> _Your task_: Leave out all pictures. Extract exactly the lines from the one containing "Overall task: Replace" through the end of the data.

> _Data records_:
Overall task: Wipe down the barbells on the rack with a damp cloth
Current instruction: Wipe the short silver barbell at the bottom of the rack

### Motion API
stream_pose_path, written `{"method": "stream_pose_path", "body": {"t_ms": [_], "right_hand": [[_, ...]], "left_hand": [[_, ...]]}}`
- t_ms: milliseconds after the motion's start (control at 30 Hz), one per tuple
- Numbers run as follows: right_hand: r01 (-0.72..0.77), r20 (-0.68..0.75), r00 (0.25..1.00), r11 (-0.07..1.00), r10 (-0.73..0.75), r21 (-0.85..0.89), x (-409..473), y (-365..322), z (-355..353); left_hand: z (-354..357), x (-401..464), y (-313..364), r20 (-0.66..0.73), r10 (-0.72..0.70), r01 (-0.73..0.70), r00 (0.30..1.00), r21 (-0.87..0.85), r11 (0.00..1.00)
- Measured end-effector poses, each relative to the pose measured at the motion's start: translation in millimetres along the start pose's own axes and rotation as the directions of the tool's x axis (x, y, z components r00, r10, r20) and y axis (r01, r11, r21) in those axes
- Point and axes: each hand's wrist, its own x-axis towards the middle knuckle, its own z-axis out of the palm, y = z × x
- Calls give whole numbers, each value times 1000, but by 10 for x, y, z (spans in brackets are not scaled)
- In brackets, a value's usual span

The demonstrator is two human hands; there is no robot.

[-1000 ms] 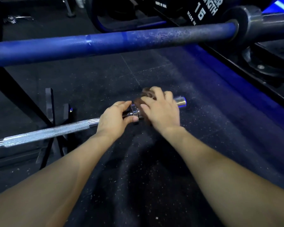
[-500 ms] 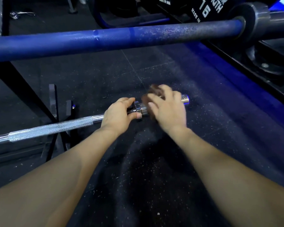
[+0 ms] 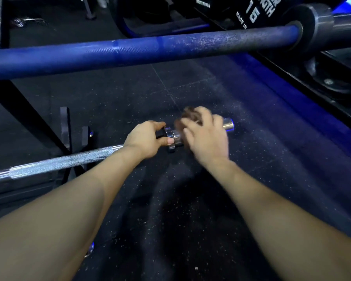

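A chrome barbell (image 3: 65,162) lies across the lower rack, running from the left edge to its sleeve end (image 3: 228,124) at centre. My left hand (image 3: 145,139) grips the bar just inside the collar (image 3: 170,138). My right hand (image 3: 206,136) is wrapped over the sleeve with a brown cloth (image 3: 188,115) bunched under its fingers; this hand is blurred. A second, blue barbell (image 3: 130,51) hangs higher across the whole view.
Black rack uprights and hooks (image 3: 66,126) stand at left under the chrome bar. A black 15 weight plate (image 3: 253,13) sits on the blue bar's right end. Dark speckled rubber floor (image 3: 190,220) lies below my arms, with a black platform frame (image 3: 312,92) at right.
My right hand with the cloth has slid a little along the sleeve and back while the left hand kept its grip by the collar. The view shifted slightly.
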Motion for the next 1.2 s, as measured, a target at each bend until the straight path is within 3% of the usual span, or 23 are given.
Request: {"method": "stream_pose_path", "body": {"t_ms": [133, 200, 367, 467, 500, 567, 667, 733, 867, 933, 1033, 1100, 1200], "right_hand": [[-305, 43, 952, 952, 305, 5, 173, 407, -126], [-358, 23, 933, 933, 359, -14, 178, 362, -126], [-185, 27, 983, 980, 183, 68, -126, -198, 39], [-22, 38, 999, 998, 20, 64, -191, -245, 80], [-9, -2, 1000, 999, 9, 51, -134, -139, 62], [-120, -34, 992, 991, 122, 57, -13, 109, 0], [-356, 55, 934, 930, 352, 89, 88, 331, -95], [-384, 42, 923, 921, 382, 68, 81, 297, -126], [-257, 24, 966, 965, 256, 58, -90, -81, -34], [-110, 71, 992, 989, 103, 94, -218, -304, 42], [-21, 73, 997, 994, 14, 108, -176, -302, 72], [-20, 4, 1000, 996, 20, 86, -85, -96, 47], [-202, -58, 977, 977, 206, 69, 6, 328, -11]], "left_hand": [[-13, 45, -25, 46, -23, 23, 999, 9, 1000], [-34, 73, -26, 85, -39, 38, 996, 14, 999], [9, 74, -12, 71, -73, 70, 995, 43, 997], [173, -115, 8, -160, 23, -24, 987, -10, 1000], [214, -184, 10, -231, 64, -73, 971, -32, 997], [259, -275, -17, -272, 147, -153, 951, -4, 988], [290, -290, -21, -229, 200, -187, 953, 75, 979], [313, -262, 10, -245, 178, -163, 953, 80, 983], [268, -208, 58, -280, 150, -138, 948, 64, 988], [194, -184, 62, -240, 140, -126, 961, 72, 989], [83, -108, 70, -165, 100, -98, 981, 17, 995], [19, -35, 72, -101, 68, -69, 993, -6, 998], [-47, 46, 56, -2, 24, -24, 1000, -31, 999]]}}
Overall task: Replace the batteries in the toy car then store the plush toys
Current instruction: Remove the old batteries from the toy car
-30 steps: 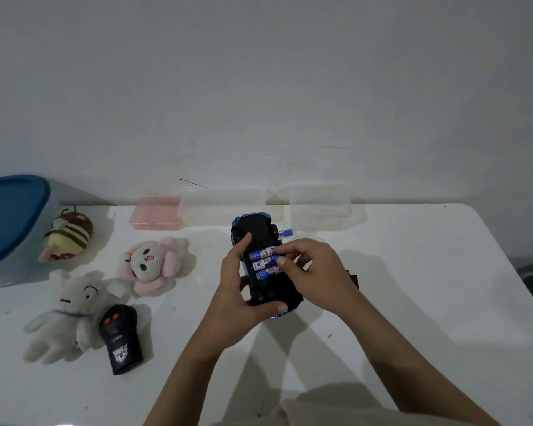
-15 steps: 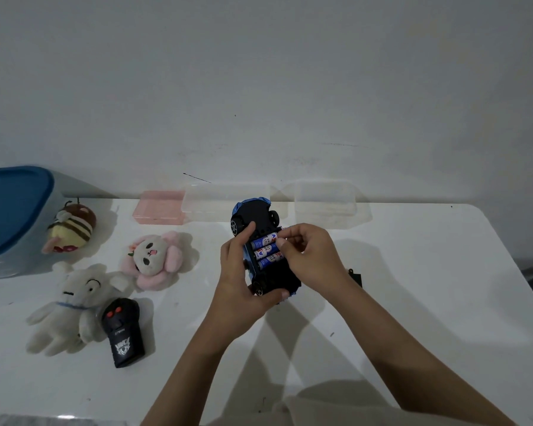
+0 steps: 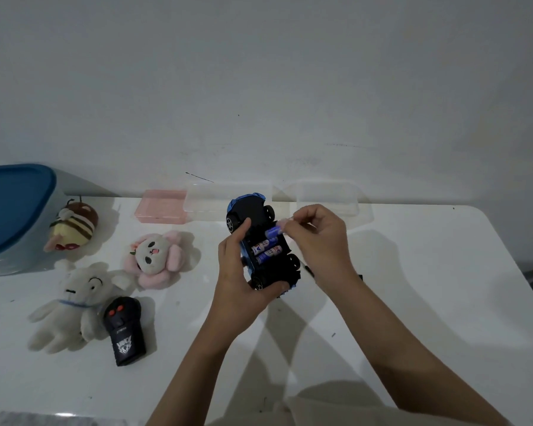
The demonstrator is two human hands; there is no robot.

> _Solution for this task_:
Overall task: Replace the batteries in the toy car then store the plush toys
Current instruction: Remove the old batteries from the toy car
-30 steps: 
-15 steps: 
+0 steps: 
The demonstrator is two human hands; there is no robot.

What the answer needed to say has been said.